The Court in R v Barker then proceeded to convict Mr Barker for each of the offences but, without express explanation, imposed a series of Good Behaviour Orders under s 13 of the Crimes (Sentencing) Act; that is without imposing any sentence of imprisonment which would then have been suspended.
There are some significant differences between that case and this case. There was, in R v Barker, clearly a strong relationship of affection described (at [7]) as "a committed boyfriend and girlfriend relationship" between the victim and Mr Barker that had lasted for some time. The victim in R v Barker was a willing and, indeed, described to me by the Crown prosecutor, Ms S McMurray, as an "enthusiastic participant". Mr Barker had suffered adverse impacts on his employment and financially as a result of the laying of the charges. There were, as noted above (at [55]), numerous character references which appeared to attest to Mr Barker's positive good character (Goundar v Goddard (2010) 240 FLR 176 at 184; [45]-[47]).

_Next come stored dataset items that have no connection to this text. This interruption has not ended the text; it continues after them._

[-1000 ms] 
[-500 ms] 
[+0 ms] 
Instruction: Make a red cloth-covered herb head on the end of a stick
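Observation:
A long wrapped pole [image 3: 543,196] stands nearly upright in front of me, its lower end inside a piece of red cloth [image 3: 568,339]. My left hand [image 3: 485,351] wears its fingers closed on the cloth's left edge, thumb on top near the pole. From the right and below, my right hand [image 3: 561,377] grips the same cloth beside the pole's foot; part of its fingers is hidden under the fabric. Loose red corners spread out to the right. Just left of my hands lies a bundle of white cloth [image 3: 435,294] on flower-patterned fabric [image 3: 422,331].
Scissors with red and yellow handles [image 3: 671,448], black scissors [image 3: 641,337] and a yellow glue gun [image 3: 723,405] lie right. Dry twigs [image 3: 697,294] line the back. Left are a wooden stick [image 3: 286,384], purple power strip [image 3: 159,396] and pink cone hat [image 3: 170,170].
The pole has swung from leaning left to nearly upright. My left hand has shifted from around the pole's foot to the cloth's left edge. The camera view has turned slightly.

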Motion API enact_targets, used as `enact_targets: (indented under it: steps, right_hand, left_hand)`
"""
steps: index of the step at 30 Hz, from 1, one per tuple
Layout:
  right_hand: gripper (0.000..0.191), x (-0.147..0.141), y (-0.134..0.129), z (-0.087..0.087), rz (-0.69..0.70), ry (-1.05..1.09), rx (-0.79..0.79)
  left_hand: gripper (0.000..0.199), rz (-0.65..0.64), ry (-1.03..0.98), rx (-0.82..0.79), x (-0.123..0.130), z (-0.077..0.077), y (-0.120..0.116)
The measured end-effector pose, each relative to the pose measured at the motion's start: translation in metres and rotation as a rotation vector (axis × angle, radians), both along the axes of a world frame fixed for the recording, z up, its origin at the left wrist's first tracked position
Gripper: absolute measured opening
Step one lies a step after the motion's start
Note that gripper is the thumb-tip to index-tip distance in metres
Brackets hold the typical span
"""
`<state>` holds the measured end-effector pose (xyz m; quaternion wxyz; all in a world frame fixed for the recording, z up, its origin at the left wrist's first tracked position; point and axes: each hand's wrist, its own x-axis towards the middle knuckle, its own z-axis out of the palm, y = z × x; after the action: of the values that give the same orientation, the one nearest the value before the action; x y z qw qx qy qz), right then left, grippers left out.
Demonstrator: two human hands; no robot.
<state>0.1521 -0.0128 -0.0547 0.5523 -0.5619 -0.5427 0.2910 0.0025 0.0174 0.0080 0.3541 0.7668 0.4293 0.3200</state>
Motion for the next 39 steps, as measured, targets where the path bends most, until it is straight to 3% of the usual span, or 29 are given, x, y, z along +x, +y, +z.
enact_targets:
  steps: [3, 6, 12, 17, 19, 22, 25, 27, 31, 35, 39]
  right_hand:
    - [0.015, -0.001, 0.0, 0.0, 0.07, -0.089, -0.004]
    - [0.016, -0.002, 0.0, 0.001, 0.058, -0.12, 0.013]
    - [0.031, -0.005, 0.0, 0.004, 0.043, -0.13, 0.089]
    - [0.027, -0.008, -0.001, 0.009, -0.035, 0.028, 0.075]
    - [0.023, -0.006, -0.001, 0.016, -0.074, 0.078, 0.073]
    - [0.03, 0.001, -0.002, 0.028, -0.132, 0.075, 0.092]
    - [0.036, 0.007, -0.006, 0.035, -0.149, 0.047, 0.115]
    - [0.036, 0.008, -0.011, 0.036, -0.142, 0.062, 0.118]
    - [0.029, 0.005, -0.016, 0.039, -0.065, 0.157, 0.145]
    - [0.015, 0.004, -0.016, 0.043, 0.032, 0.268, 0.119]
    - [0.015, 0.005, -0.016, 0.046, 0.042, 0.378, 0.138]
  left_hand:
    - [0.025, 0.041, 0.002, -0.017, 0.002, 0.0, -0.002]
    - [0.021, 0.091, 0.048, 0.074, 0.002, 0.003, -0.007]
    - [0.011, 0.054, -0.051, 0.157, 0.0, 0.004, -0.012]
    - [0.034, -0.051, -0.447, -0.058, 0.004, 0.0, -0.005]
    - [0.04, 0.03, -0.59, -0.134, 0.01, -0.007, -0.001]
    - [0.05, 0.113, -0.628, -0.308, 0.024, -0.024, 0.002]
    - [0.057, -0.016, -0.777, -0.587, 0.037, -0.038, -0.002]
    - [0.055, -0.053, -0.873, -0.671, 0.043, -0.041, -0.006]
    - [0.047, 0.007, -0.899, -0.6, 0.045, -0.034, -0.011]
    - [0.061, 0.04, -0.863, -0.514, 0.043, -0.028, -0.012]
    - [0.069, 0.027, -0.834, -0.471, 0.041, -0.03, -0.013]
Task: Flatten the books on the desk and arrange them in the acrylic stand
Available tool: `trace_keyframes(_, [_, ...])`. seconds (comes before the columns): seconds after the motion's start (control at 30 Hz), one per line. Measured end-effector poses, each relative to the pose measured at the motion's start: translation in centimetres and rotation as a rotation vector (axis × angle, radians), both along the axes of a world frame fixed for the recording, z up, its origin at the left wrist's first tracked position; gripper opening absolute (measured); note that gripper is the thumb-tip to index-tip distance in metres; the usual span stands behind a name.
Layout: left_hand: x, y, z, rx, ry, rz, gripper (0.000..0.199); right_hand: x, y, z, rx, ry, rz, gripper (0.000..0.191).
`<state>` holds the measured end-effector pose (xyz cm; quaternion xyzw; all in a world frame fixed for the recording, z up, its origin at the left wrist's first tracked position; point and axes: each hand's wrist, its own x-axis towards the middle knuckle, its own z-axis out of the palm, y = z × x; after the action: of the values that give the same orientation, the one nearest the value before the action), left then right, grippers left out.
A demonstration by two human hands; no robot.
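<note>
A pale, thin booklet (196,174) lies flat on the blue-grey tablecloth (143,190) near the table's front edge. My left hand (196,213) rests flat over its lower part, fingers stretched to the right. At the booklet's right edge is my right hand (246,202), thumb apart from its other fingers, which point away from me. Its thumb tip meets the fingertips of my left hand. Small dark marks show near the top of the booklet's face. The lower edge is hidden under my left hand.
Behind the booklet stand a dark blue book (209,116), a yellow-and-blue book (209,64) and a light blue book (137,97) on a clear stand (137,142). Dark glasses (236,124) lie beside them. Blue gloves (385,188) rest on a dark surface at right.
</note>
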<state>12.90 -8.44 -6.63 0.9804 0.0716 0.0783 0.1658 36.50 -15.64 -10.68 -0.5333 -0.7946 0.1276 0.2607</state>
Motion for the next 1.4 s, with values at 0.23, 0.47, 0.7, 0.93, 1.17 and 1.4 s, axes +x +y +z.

While the age difference was similar, the sexual offending did not occur while the victim was 13, as is the case here, but when she was "15 approaching 16."
My attention was drawn by the Crown to what Elkaim J said in R v Kamara at [44], namely:
I think it very important to emphasise that simply because a complainant is almost 16 years of age that there should not necessarily be any different treatment in cases where the complainant is a little younger.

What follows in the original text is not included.